—Je n'ai qu'une réponse à vous faire, répliqua-t-elle avec fierté, c'est que je ne suis pas la mère de cet enfant.
—Mais enfin vous savez d'où il vient? Vous pouvez prouver votre innocence?…
Elle se tenait debout, les bras croisés, les lèvres serrées. Ses yeux étincelaient, ses narines étaient agitées par un léger tremblement et on devinait les souffrances de son cœur aux mouvements de son corsage… La douleur qu'elle éprouvait était inexprimable: c'était un mélange de honte, de tristesse et d'indignation.

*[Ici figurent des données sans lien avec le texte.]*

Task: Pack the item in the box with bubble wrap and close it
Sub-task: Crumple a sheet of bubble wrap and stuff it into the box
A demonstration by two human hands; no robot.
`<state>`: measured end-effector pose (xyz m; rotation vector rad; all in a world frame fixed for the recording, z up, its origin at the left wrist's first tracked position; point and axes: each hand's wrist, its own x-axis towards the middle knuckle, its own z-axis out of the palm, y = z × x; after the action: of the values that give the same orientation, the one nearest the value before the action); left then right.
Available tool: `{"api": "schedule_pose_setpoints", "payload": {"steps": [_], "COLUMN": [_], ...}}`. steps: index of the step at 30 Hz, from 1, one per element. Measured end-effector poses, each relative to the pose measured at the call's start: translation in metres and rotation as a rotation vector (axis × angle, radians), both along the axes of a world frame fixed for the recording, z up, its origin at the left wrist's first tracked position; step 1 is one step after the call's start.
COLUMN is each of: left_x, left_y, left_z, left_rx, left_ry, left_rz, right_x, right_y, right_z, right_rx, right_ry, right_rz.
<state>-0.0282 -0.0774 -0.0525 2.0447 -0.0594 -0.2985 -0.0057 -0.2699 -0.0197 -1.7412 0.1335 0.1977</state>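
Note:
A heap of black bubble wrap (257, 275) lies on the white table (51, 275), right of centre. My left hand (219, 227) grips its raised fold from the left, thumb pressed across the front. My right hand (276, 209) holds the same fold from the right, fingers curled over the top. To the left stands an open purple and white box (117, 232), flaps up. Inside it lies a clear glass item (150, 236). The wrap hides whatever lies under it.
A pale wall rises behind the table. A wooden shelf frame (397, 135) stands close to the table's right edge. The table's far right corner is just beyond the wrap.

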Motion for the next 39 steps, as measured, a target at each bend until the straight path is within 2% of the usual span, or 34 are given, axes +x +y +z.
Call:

Il lui semblait qu'un affreux déchirement venait de se faire en elle, qu'un abîme venait de se creuser sous ses pieds, et que son amour y avait roulé… Tout à coup ses regards sombres se relevèrent et rencontrèrent les regards soupçonneux de Xavier, le sang lui remonta au front et elle eut un nouvel accès d'emportement.

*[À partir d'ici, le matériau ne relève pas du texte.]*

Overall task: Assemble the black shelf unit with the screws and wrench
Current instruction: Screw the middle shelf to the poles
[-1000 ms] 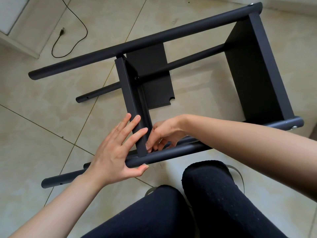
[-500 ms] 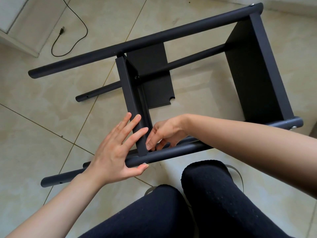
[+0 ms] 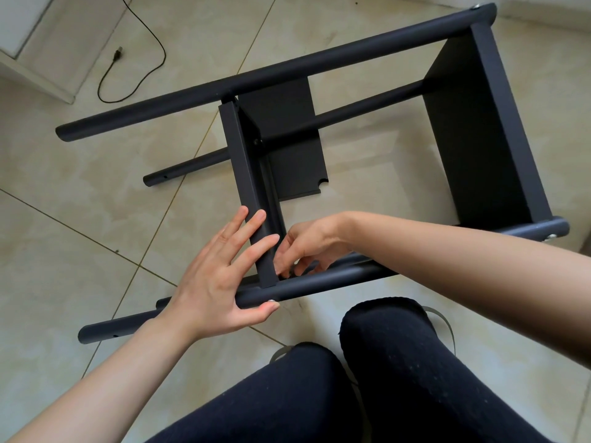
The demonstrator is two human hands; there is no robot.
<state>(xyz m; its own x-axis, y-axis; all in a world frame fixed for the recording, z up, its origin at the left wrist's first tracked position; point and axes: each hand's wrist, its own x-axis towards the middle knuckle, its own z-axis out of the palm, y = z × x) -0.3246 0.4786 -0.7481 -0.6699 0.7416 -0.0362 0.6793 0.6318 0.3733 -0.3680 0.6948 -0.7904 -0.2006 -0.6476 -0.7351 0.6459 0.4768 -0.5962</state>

—Vous me demandez des preuves quand je vous donne ma parole?… Vous vous oubliez, mon cousin!
—Je vous en supplie, Gertrude, répondez-moi!
Elle frappa du pied avec colère:
—Laissez-moi… Je n'ai rien de plus à vous dire!
—Gertrude, reprit-il, avant que je repasse le seuil de cette porte, songez aux conséquences du silence que vous vous obstinez à garder… Je voudrais au prix de mon sang avoir une certitude et pouvoir confondre les mauvaises langues… Mais pour cela, il faut des preuves… Ne comprenez-vous pas que vos refus, au lieu de détruire mes doutes, les enfoncent plus douloureusement dans mon cœur?… Je vous en conjure au nom de notre amour, au nom de votre père, répondez-moi afin que je puisse vous défendre!…
—Chacune de vos paroles est une nouvelle offense, répondit-elle, nous ne pouvons pas nous comprendre… Adieu!
—Vous l'avez voulu! murmura Xavier profondément blessé, eh bien! soit!… Adieu pour toujours!